Now I move forward in time, to the period between Sarah Reaves’s death and the present. Upper East Side real estate sale and rental listings. Recipes of the one-pot or one-pan variety. TV show reviews. The National Institute of Mental Health’s suicide prevention page. Housing Works’s listing of its locations in Manhattan. The occasional piece from the Wall Street Journal’s business and finance section.
I shut down the laptop. Nothing in Sarah’s browsing history about Murkstone Banderby or the matchmakers, Romantick conspiracy theories aside. Nothing suspicious in Iris’s browsing history for someone left to deal with the material and emotional aftermath of a family member’s suicide. A few musings on a potential topic for an article, consistent with Iris’s view that Sarah had plenty of story ideas that she failed to follow through on.

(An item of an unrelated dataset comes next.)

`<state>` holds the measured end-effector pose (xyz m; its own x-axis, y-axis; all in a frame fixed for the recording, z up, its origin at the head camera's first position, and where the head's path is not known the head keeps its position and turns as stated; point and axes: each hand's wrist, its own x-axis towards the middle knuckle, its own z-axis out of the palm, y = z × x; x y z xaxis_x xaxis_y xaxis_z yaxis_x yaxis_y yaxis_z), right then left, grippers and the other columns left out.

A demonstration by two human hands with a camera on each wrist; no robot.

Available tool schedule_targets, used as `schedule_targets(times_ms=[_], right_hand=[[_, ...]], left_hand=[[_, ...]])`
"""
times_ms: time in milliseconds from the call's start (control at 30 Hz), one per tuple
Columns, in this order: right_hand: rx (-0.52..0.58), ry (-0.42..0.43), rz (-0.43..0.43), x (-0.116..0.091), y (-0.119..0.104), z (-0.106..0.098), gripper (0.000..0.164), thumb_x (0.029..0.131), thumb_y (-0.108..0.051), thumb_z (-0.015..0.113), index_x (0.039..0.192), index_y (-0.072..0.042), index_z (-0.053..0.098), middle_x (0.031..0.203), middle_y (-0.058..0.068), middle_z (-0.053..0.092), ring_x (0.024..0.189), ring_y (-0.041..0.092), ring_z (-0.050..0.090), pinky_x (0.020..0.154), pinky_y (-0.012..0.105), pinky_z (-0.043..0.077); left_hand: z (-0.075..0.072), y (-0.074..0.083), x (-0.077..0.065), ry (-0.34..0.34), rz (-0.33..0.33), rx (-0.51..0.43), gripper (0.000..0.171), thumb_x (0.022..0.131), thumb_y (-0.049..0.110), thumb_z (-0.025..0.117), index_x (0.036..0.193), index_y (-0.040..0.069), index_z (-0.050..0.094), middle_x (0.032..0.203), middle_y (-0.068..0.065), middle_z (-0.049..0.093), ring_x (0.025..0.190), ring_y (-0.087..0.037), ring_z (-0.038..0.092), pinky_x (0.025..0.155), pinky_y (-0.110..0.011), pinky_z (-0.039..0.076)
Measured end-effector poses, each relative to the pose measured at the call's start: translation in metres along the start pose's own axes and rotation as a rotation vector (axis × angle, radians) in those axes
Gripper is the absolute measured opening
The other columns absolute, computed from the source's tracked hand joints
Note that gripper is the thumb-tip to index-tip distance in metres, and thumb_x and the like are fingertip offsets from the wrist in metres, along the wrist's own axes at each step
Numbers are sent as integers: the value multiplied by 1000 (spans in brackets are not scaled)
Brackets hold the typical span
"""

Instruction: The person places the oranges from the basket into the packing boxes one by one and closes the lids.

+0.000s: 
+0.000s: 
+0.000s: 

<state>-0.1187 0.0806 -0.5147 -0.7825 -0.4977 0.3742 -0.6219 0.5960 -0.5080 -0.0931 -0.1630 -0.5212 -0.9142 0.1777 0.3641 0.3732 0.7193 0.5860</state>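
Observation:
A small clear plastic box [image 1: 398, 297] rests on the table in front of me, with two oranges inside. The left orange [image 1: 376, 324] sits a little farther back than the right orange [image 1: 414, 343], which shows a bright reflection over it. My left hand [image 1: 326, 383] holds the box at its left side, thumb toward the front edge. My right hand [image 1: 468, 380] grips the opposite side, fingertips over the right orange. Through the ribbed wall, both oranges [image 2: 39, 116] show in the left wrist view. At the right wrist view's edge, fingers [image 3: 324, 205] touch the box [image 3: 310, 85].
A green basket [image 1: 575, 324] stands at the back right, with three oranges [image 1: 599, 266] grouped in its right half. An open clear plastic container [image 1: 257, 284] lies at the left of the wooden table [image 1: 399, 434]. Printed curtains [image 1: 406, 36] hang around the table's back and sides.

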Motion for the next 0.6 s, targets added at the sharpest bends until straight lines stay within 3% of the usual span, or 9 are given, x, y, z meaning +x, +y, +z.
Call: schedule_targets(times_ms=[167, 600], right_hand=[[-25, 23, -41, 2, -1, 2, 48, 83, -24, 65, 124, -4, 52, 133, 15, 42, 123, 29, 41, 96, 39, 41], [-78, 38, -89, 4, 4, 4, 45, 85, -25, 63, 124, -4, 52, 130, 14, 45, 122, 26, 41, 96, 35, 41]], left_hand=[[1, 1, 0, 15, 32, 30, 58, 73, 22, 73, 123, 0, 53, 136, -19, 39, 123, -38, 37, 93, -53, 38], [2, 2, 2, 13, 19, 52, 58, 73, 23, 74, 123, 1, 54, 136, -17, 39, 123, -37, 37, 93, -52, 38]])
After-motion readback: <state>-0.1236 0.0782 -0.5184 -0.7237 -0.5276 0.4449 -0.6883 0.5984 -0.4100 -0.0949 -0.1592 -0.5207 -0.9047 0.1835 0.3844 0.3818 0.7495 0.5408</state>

I turn off the bedroom lights and go back out into the living room. Occam’s razor. No explosive investigation into the matchmakers, no carefully planned sororicide.
But the fact remains: Iris Lettriste lied and lied again. Why?
And right then, like I called aloud to her and she’s answering, I hear, muffled but unmistakable: “—take a look and let me know what you think.”
My surroundings zoom back into focus around me like I’ve crash-landed onto the scene. More noises, vibrating in from the other side of the front door. A different voice, all smooth deep notes, and the metallic jangle of keys.
Oh, shit.
The lock clicks. Okay. What would Inspector Yuan do?